Rembrandt, Bethsabée, Hollande,

Rembrandt – Femme se baignant dans une rivière, 1654, National Gallery, Londres

 

Peu de temps avant sa mort en 1669, le vieil artiste va animer une dernière fois la matière picturale de l’une de ses plus belles toiles d’une exaltation d’or et de rouge : « La fiancée juive ».

 

Rembrandt, Bethsabée, Hollande,

Rembrandt – La fiancée juive, 1666, Rijksmuseum, Amsterdam

 

Je viens de parcourir un petit livre, très bien écrit et illustré. Il s’agit du troisième livre des Éditions Macenta que je critique. J’apprécie toujours la qualité de leurs ouvrages sur le monde des arts. J’ai aimé les annexes du livre fournissant de nombreux renseignements sur la restauration récente de la « Bethsabée » et sur la richesse économique, scientifique et intellectuelle de cette hollande foisonnante du 17e siècle. Un seul petit regret pour les lecteurs : il n’est pas fait assez mention des plus grands peintres de l’histoire mondiale de la peinture qui, avec Rembrandt, vont s’épanouir dans ce siècle d’or néerlandais. Vermeer, Hals, Steen, Ter Borch, De Hooch accompagneront un bouquet de peintres exceptionnels aux talents variés qui feront de cette période hollandaise la plus brillante picturalement en Europe.

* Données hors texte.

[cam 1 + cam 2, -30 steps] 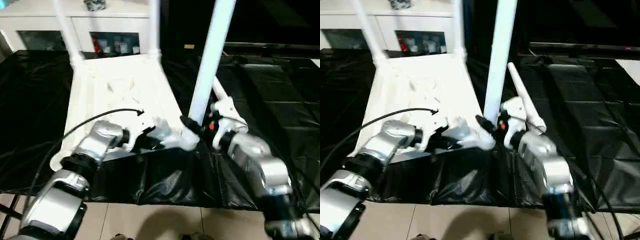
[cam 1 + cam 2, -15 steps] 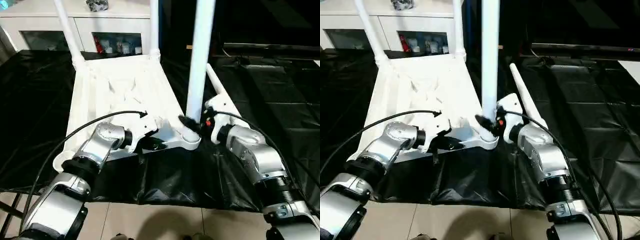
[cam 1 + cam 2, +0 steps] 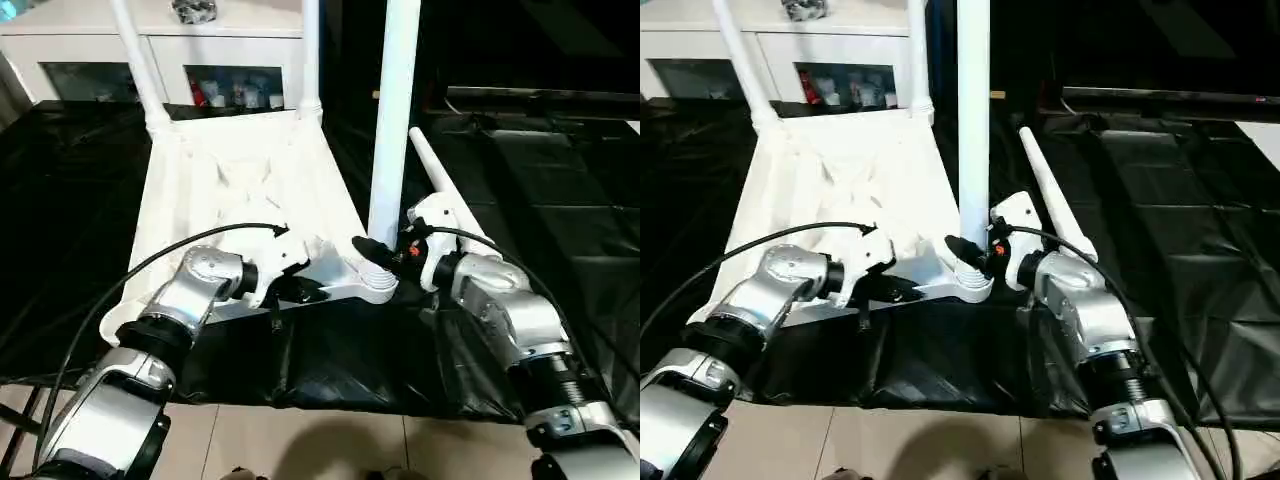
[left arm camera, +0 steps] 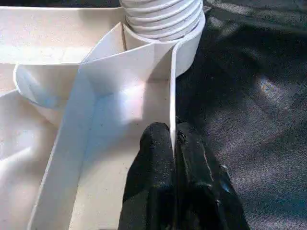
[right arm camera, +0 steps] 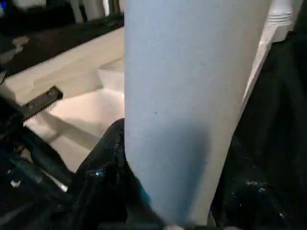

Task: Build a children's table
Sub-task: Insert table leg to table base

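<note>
Pinching the raised rim of the upturned white tabletop (image 3: 240, 180) on black sheeting, the left gripper (image 4: 173, 143) is closed; the right gripper (image 3: 378, 256) clasps an upright leg (image 3: 393, 110) standing in the near corner socket (image 3: 372, 286). No legible writing shows.

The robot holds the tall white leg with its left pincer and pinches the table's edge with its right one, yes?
Not quite, the sides are swapped. In the left eye view the right pincer holds the upright leg at the near corner socket, and the left wrist view shows the left pincer pinching the tabletop rim.
</note>
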You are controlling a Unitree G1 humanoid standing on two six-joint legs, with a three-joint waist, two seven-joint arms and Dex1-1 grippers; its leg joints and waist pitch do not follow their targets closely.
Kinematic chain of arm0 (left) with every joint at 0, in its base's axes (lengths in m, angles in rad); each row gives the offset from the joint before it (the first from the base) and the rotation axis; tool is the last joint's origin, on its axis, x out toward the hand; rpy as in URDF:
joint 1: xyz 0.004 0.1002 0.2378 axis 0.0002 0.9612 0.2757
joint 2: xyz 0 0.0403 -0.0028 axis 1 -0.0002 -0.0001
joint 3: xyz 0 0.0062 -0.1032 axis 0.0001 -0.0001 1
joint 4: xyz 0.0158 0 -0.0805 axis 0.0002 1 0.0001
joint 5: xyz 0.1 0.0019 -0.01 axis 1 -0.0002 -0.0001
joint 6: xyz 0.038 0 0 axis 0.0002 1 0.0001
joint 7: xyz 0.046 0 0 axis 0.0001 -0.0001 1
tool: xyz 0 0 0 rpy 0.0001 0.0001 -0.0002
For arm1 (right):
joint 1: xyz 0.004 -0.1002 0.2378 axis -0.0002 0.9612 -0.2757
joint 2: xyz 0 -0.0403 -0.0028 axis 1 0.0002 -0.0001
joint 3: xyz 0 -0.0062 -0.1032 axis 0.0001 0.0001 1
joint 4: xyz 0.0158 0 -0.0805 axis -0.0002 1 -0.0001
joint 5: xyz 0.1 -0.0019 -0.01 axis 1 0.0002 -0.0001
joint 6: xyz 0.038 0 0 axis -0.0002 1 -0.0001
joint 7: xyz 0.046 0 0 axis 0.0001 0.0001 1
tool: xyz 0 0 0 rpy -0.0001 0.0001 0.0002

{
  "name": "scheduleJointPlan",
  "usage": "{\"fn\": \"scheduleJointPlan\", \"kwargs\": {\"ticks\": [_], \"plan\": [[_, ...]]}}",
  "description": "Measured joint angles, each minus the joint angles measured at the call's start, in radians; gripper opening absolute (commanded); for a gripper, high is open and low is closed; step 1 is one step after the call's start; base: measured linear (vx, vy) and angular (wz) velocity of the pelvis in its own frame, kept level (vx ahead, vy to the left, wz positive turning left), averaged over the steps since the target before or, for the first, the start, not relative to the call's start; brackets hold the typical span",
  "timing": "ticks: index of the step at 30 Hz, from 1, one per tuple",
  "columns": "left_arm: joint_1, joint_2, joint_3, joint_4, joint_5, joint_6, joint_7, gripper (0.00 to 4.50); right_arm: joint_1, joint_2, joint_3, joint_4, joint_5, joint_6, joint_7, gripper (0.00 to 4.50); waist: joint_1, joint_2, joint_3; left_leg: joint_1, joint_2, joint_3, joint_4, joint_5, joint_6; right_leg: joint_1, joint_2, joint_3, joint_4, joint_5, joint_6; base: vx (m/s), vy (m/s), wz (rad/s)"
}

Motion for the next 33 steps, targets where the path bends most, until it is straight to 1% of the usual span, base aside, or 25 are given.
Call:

L’auteure termine son livre par une question : pourquoi ce tableau me bouleverse-t-il autant ?

 

Commentaires

  • D'un regard dans le vide il peut se dégager
    Milles réflexions ! Celle que tu présentes
    Tout à ton honneur faite en fleurs bienfaisantes
    Des champs de ton esprit invite à s'engager...

    Bonsoir Alain,
    J'ai toujours beaucoup de plaisir à lire tes textes quand je me décide enfin à prendre le temps nécessaire et après je culpabilise d'avoir attendu si longtemps !
    Je découvre toujours sous un angle nouveau l'univers qui te passionne et c'est très agréable.